Traditional varmint rifles usually have heavy barrels  approximately an inch in diameter and 24-26 inches long.  The extra weight lets you hold the rifle more steady  for long shots at tiny targets,  and is also slower to heat up when the action gets fast at dog town.  A hot barrel can sometimes make the rifle shift it's point of impact, so most of the time, but not always, heavy is better.  Some companies also cut longnitudial flutes along the barrels to aid cooling and reduce the the weight  while retaining the rigid barrel for accuracy.  Remington has begun production of their carbon fiber barrel.  The barrel tapers from the chamber to a very slim stainless tube that has carbon fiber wrapped around it for strength.  The carbon barrel is about the same  diameter as steel varmint barrels, but it is  much lighter, and is said to stay cooler than steel during repetitive firing. If you expect to do a lot of shooting, you may  want to pay the the extra cost to get  a stainless steel barrel.  Lots of repetitive shooting with these high intensity cartridges can lead to rapid barrel erosion and poor  accuracy.  A stainless barrel will defiantly outlast a carbon steel barrel in these hot rod calibers.
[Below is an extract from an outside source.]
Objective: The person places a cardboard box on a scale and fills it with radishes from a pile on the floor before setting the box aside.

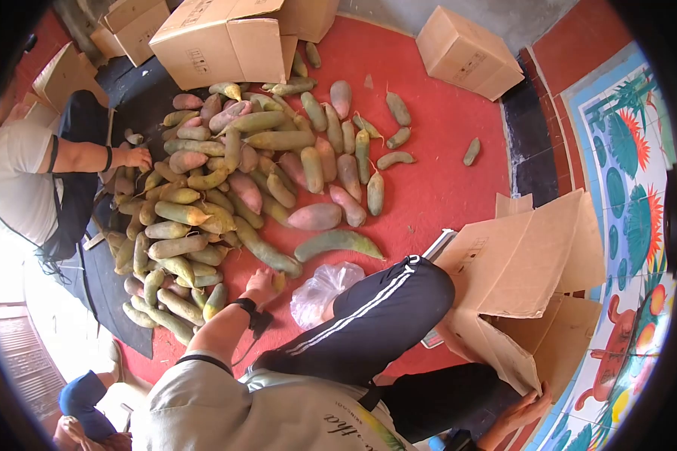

The stocks of varmint rifles usually have wide flat forends to accommodate the large barrels,  and to rest steadily on sandbag  that are often used at the range and sometimes in the field.  They are usually made of synthetics or laminated wood to aid in  retaining accuracy.  Some of the factory rifles are glass bedded, pillar bedded or made  with a  special   bedding block molded into the synthetic stock to provide the best accuracy possible in a production rifle. 

There have always been folks who prefer lightweight  varmint rifles, sometimes referred to as "walking around"  rifles.  These are usually standard weight rifles in varmint  calibers.  All of the manufacturers now produce medium and lightweight rifles in varmint calibers, but the choices are  somewhat limited.  I looked for a standard weight  stainless/synthetic model and could not find one in 223 or  22-250.  A great dual purpose caliber like the .243 Winchester,  6mm Remington, or 240 Weatherby  may be just what the doctor ordered for most of us between deer seasons varmint hunters.   The new Nosler 40 grain bullets can be pushed to near 4000 fps from  any of the three calibers above for long range varminting, and the  new premium 100 grain bullets form Nosler, Barns, or Winchester are  deadly on deer sized game.

Scopes are the only option for most varmint hunters.  You  need the ability to hit small targets at long range and even if  your varmint rifle has iron sights (most don't), you can't hit what you can't see.  Varmint scopes start at the 3x9 range and go up.  I personally like the Leupold 4.5x14AO, but have one  6.5x20.  There are a lot of good brands but I can only recommend  Leupold.  Leupold is the best scope for the money and you will not need better quality for hunting.  I also recommend an  adjustable objective lens to reduce parallax and give you that  sharp image you need for long shots, and a fine plex type cross hair  for exact aiming.